Real time prediction of telco customer churn using Watson Machine Learning from Cognos dashboard
Invoke machine learning models dynamically and create a real-time dashboard
Cognos is a leader in business intelligence and analytics, with thousands of clients driving insights every day. IBM Cognos Analytics builds on this legacy of success by adding self-service data preparation, visualization, and dash boarding capabilities. Redesigned from the ground up with a modern, intuitive user interface and cognitive capabilities borrowed from the world-famous Watson supercomputer, IBM Cognos Analytics delivers a personal approach to analytics by empowering business users to solve individual or workgroup challenges on their own – while providing IT with a proven solution that can be easily scaled as business needs grow.
Cognos dashboard traditionally displays content from descriptive analytics. As an adoption of predictive analytics in the surge, it would make more sense to bring in both descriptive and predictive content to the same plane(page/dashboard).
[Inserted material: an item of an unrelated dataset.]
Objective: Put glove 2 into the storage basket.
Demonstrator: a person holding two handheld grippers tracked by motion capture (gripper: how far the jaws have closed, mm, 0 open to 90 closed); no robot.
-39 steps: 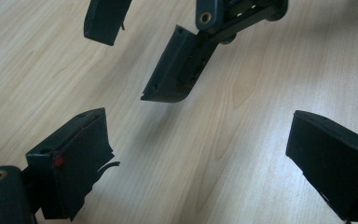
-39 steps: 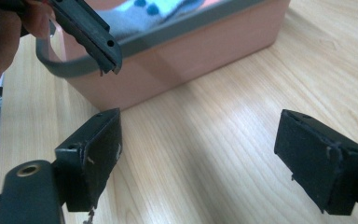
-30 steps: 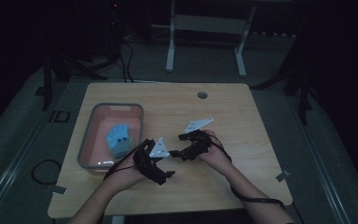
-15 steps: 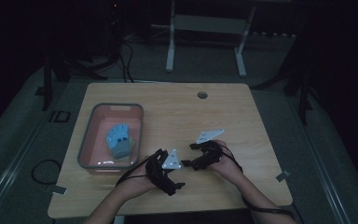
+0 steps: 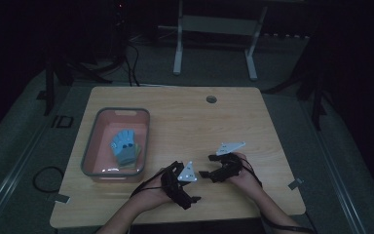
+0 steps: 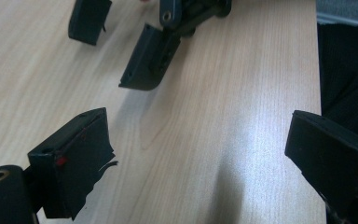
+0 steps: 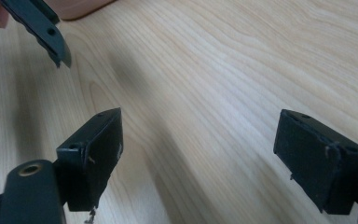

Things like invoking an ML model or scoring real-time, through Watson Machine learning API, you will be able to access a model across a different platform, be it Spark, R, Python or IBM’s Proprietary Library SPSS.
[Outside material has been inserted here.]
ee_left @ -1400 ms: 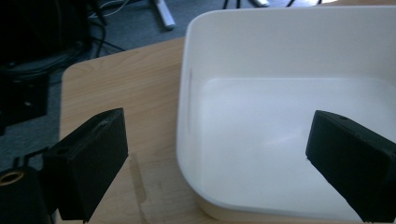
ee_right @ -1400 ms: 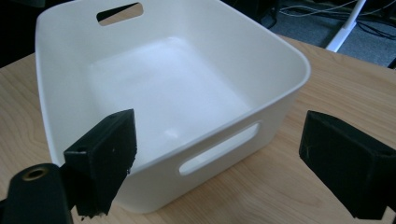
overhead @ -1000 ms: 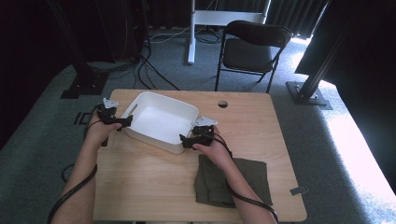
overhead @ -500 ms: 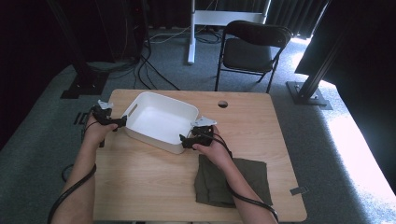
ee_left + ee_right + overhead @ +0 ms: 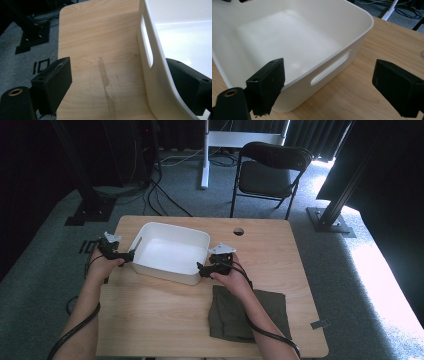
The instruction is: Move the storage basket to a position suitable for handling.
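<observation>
A white plastic tub (image 5: 170, 251) with slotted handles stands empty on the wooden table (image 5: 160, 320). My left gripper (image 5: 127, 255) is at the tub's left end. In the left gripper view it (image 5: 120, 75) is open, with the tub's wall (image 5: 155, 75) between the jaws, one jaw inside and one over the table. My right gripper (image 5: 202, 268) is at the tub's right end. It (image 5: 330, 75) is open too, straddling the tub's rim (image 5: 332, 60) above the handle slot. Neither pair of jaws presses on the wall.
A folded olive cloth (image 5: 270, 312) lies on the table near its front right, under the person's right forearm. A round hole (image 5: 238, 231) is in the tabletop at the back. A black folding chair (image 5: 270, 172) stands behind the table.
The left gripper drew slightly away to the left, then came back to the tub's left wall. The right gripper and the tub have stayed in place.
</observation>
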The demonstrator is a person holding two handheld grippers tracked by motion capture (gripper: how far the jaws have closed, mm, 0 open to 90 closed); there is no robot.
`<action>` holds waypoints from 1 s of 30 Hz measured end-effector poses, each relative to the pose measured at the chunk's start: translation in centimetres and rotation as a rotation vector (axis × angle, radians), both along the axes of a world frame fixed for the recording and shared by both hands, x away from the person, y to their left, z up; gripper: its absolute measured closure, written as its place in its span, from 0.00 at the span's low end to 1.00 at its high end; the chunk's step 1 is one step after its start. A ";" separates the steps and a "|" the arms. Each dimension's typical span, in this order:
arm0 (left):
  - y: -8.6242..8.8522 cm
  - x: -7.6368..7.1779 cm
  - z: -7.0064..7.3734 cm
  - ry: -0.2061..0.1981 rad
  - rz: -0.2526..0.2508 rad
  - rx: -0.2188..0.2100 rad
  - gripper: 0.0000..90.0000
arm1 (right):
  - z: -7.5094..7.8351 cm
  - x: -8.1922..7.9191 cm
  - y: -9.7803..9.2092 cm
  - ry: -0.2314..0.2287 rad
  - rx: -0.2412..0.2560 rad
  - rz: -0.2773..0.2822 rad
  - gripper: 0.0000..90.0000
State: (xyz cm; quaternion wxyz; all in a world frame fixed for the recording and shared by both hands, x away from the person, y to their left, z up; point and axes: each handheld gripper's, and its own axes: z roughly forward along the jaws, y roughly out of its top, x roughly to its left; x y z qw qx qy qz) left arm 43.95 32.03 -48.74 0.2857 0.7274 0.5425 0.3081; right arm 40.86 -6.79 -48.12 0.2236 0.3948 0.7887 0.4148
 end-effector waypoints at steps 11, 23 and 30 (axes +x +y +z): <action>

The latest version (11.0.x) of Cognos comes with a custom control feature, and by leveraging Cognos Analytics extensions we can extend the traditional capability of Cognos and extend it to predictive space using Watson ML API.
This code pattern demonstrates the capability to create a real-time dashboard where you can pass the inputs through a custom control built widget, which internally invokes the model through REST API, gets the output of the model, and displays it on the Cognos dashboard.